> What to do
In the records below, begin at the line that has "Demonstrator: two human" and stop after the line that has "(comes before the"; quote those lines verbatim and nothing more.
<<<<
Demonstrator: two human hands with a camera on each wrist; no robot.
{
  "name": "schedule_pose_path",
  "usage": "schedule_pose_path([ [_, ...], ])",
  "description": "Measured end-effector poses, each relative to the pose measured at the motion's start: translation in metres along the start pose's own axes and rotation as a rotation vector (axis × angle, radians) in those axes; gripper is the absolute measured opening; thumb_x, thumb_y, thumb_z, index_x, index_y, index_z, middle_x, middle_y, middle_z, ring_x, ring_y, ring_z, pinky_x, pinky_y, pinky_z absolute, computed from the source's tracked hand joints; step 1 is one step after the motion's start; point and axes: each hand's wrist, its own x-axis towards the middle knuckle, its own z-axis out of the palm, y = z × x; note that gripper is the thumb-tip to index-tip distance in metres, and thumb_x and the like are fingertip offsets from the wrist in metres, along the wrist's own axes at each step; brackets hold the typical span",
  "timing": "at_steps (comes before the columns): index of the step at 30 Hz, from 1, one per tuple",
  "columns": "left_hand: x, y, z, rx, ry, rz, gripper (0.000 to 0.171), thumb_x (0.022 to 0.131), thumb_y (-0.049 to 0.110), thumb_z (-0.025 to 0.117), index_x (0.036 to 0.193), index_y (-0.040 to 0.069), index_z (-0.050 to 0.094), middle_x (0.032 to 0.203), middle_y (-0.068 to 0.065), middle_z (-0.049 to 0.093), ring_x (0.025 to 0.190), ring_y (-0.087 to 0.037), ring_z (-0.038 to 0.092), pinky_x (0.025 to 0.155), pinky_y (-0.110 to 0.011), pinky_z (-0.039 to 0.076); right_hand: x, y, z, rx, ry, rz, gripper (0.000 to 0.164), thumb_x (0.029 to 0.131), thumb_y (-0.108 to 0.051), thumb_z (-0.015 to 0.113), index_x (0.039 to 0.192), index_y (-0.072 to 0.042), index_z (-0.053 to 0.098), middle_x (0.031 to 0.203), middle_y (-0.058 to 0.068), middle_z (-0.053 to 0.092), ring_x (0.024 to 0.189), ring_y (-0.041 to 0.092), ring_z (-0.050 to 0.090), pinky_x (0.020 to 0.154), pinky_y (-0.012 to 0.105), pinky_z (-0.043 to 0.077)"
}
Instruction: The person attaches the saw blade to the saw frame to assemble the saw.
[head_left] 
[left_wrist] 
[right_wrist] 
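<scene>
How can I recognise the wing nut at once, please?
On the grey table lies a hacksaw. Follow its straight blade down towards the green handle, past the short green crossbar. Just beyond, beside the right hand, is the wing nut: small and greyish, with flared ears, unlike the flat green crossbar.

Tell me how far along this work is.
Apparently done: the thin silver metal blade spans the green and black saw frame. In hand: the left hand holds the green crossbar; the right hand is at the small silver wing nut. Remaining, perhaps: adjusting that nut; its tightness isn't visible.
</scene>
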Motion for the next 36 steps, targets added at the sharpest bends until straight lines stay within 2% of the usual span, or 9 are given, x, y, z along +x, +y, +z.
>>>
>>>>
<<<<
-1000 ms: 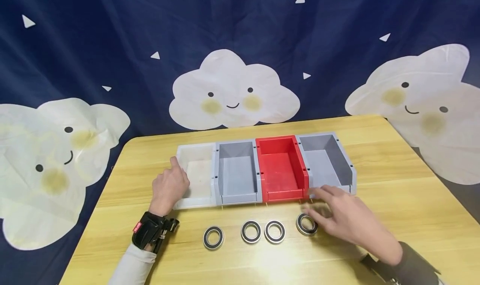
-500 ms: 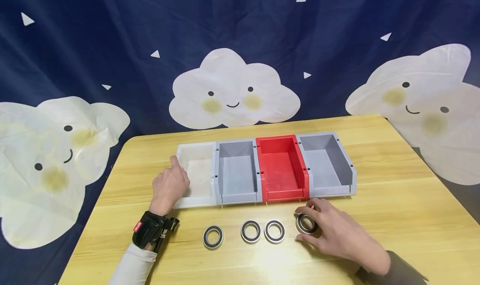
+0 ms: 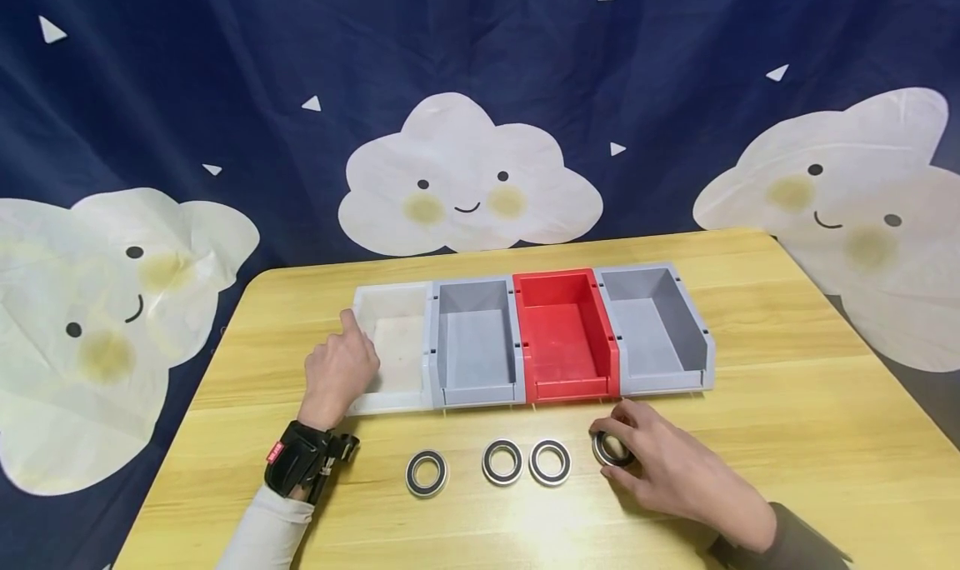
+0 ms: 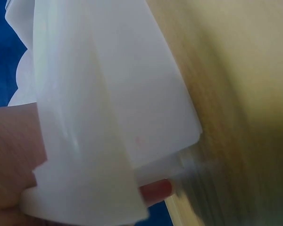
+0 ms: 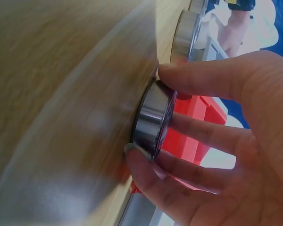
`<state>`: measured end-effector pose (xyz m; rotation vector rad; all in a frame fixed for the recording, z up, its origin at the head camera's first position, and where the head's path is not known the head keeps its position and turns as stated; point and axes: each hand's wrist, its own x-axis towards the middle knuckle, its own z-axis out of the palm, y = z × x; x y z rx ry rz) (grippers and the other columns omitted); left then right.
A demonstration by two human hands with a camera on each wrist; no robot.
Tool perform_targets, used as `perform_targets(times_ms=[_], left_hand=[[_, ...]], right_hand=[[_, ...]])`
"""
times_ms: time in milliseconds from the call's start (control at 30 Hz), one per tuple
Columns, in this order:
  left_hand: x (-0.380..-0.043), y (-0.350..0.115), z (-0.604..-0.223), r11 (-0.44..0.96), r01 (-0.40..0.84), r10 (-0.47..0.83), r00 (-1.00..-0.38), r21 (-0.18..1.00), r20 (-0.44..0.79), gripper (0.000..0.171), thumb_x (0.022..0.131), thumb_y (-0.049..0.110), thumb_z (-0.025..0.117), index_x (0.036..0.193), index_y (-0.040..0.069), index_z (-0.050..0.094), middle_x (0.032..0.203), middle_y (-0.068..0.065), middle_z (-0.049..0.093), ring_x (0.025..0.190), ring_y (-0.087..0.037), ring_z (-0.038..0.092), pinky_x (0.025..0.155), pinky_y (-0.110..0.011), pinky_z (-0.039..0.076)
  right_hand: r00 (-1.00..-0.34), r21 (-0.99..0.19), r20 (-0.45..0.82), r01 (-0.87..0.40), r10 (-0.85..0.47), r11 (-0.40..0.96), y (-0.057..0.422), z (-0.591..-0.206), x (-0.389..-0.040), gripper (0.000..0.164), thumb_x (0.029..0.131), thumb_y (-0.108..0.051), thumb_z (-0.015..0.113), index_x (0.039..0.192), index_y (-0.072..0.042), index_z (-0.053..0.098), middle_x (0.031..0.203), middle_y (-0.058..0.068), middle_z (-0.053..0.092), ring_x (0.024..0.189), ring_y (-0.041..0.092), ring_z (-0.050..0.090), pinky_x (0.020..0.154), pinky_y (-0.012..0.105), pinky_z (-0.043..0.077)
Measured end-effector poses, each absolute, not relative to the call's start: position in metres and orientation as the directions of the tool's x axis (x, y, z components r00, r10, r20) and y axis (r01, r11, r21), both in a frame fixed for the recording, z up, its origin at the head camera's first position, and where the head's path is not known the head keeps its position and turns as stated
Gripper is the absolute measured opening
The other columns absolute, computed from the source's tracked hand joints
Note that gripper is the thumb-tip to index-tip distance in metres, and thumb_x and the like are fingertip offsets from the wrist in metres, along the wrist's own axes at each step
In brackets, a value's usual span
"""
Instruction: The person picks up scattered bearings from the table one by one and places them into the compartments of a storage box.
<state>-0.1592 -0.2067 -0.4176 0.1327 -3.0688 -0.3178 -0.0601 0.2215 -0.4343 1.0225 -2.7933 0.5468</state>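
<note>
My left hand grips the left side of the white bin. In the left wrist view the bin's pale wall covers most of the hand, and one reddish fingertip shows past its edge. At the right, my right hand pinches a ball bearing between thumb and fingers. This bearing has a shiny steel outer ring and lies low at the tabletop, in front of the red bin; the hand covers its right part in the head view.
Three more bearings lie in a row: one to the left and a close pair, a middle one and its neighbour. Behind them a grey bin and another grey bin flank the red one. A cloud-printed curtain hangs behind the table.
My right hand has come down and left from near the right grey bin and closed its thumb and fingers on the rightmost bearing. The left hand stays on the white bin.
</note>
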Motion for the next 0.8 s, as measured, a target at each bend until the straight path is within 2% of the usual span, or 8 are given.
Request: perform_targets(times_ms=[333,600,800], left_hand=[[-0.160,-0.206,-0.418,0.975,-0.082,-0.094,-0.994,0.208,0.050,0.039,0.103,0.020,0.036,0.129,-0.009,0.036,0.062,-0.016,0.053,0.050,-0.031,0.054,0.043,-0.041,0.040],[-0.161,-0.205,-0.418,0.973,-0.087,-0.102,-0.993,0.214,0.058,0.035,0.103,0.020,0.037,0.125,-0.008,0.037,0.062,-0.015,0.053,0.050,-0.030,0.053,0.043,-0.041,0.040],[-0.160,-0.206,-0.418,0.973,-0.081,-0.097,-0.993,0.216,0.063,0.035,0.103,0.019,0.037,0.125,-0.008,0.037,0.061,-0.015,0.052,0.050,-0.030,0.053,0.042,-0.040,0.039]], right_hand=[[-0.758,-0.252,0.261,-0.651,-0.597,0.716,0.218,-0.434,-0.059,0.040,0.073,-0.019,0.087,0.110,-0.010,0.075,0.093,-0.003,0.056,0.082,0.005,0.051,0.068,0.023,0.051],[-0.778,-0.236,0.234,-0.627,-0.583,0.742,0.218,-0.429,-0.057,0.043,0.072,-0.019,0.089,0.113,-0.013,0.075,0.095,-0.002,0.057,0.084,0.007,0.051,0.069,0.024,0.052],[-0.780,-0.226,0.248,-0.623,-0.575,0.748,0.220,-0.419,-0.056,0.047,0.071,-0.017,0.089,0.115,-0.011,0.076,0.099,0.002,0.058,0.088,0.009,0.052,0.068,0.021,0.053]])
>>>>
> Answer section
Demonstrator: two human hands with a camera on each wrist; no robot.
{
  "name": "schedule_pose_path",
  "usage": "schedule_pose_path([ [_, ...], ])",
  "description": "Measured end-effector poses, each relative to the pose measured at the motion's start: translation in metres along the start pose's own axes and rotation as a rotation vector (axis × angle, radians) in those axes; gripper is the absolute measured opening; thumb_x, thumb_y, thumb_z, index_x, index_y, index_z, middle_x, middle_y, middle_z, ring_x, ring_y, ring_z, pinky_x, pinky_y, pinky_z absolute, computed from the source's tracked hand joints; step 1 is one step after the motion's start; point and axes: each hand's wrist, its own x-axis towards the middle knuckle, its own z-axis out of the palm, y = z × x; note that gripper is the thumb-tip to index-tip distance in metres, and thumb_x and the like are fingertip offsets from the wrist in metres, along the wrist's own axes at each step; brackets hold the typical span",
  "timing": "at_steps (comes before the columns): index of the step at 30 Hz, from 1, one per tuple",

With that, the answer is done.